Selasa, 23 April 2013

Here Comes the Libor Scandal Sequel

After fining banks billions of dollars over the last year for distorting a key interest rate known as Libor, regulators in the U.S. are now investigating whether a more obscure rate in another huge market is also rigged.

The rate, known as ISDAfix, is a benchmark in the $379 trillion market for interest rate swaps, which corporations and governments use to fine-tune their borrowing costs. U.S. regulators have subpoenaed as many as 15 banks and about a dozen current and former brokers at ICAP (IAP), the company that collects the data submitted by banks to set ISDAfix prices, to determine if they’re colluding to manipulate quotes. ICAP said in a statement on April 9 that it had no knowledge of price manipulations by its brokers, and that it is conducting its own inquiry.

The probe, by the U.S. Commodity Futures Trading Commission, echoes last year’s Libor scandal because both involve benchmarks that are handmade. In other words, they’re determined by humans, not by data automatically entered from actual trades, making them susceptible to falsifying for profit.

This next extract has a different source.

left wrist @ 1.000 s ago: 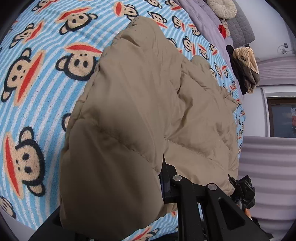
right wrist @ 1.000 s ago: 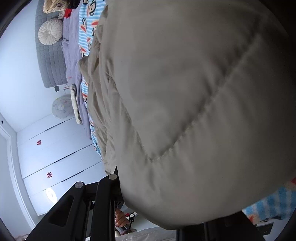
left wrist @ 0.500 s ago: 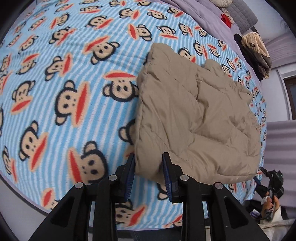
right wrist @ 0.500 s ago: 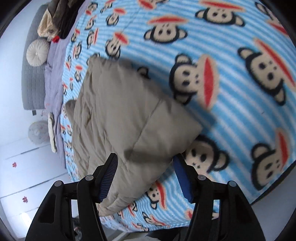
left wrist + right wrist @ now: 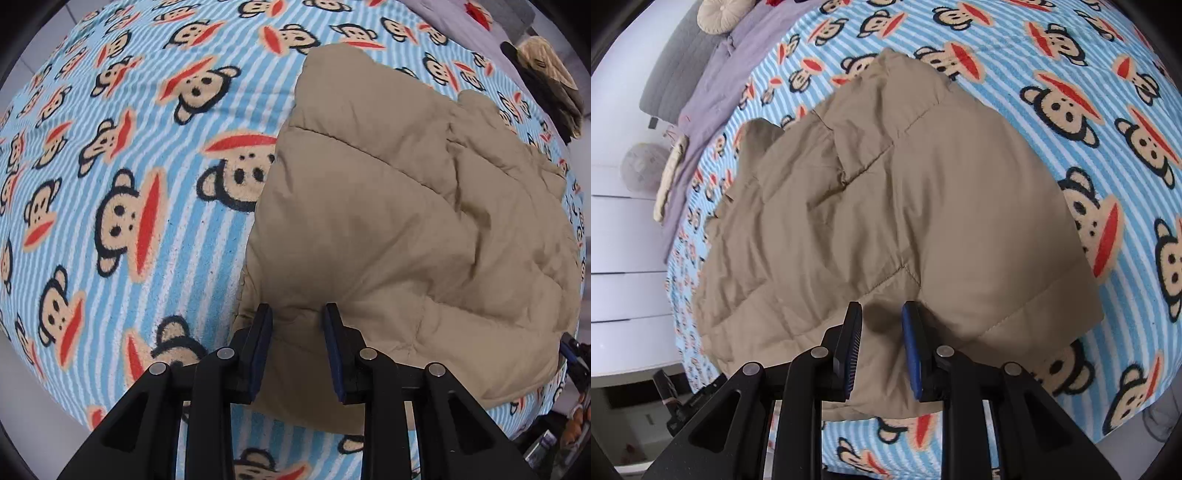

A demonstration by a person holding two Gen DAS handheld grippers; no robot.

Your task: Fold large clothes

The agency is also investigating possible manipulation in gold and silver indexes, according to the Wall Street Journal. “Given what we have seen in Libor, we’d be foolish to assume that other benchmarks aren’t venues that deserve review,” commission member Bart Chilton said in March. (Bloomberg LP, the parent of Bloomberg Businessweek, has sued the CFTC, seeking to bar the implementation of a regulation related to the clearing of swaps.)

A panel led by CFTC Chairman Gary Gensler and U.K. Financial Conduct Authority Chief Executive Officer Martin Wheatley is pushing for an overhaul of how rates like ISDAfix and Libor are computed. “To promote market integrity, it is critical that benchmark interest rates be anchored in observable transactions,” Gensler said in a statement. An April 16 report by the International Organization of Securities Commissions found that benchmark setting is a process with “opportunities for abusive conduct,” through submission of “false and misleading data” or attempts to buy off the people who physically enter submissions.

That is what the CFTC is investigating at London-based ICAP, the biggest broker of interest rate swaps between banks. In their simplest form, swaps are used by investors to exchange a fixed interest rate for a floating one, or vice versa. They also come in profoundly more complicated flavors, and altogether they constitute more than half of the $639 trillion global derivatives market. ISDAfix, used by traders to settle contracts and value positions, is commonly found in hybrid securities known as structured notes that are popular with wealthy investors.

While they affect everything from pension annuities to commercial real estate investments, ISDAfix rates are esoteric even by the standards of structured finance. The head of trading at a structured products desk at a Wall Street dealer, a derivatives lawyer at a major U.S. firm, academics at universities, and a brokerage analyst, all interviewed by Bloomberg, had never heard of the benchmark. There isn’t even an ISDAfix definition at Investopedia.com.

ICAP publishes ISDAfix prices each morning at 11 a.m., after 13 banks, including Goldman Sachs (GS) and JPMorgan Chase (JPM), submit bids and offers for interest rate swaps in various currencies. ICAP brokers update the numbers throughout the day based on reported transactions. The data, displayed on an electronic screen known as 19901, are followed by about 6,000 corporate treasurers, money managers, and other clients, who use swaps to protect against changes in interest rates. Banks could earn millions by persuading ICAP brokers to delay their manual entry of data. Publishing stale prices can boost profits for banks dramatically. On a $500 million swap that matures in 20 years, for example, a delay that prevents the instrument from moving one basis point (0.01 percent) equals $1 million in profit for the dealer. “That screen makes or breaks a lot of profit and loss, so clearly there’s a lot of opportunity for influence,” says David Kelly, the director of financial engineering at Calypso Technology.

ICAP does more than track the data: Its brokers match dealers by phone, then enter transactions into the 19901 screen by hand. The firm is paid commissions based on the size of the trades it matches. It’s lucrative work. Brokers in ICAP’s Jersey City office were paid as much as $7 million a year, earning the outpost the nickname Treasure Island, according to a person familiar with the matter.

The bottom line: Regulators are investigating possible manipulation of a rate that influences prices in the $379 trillion interest rate swaps market.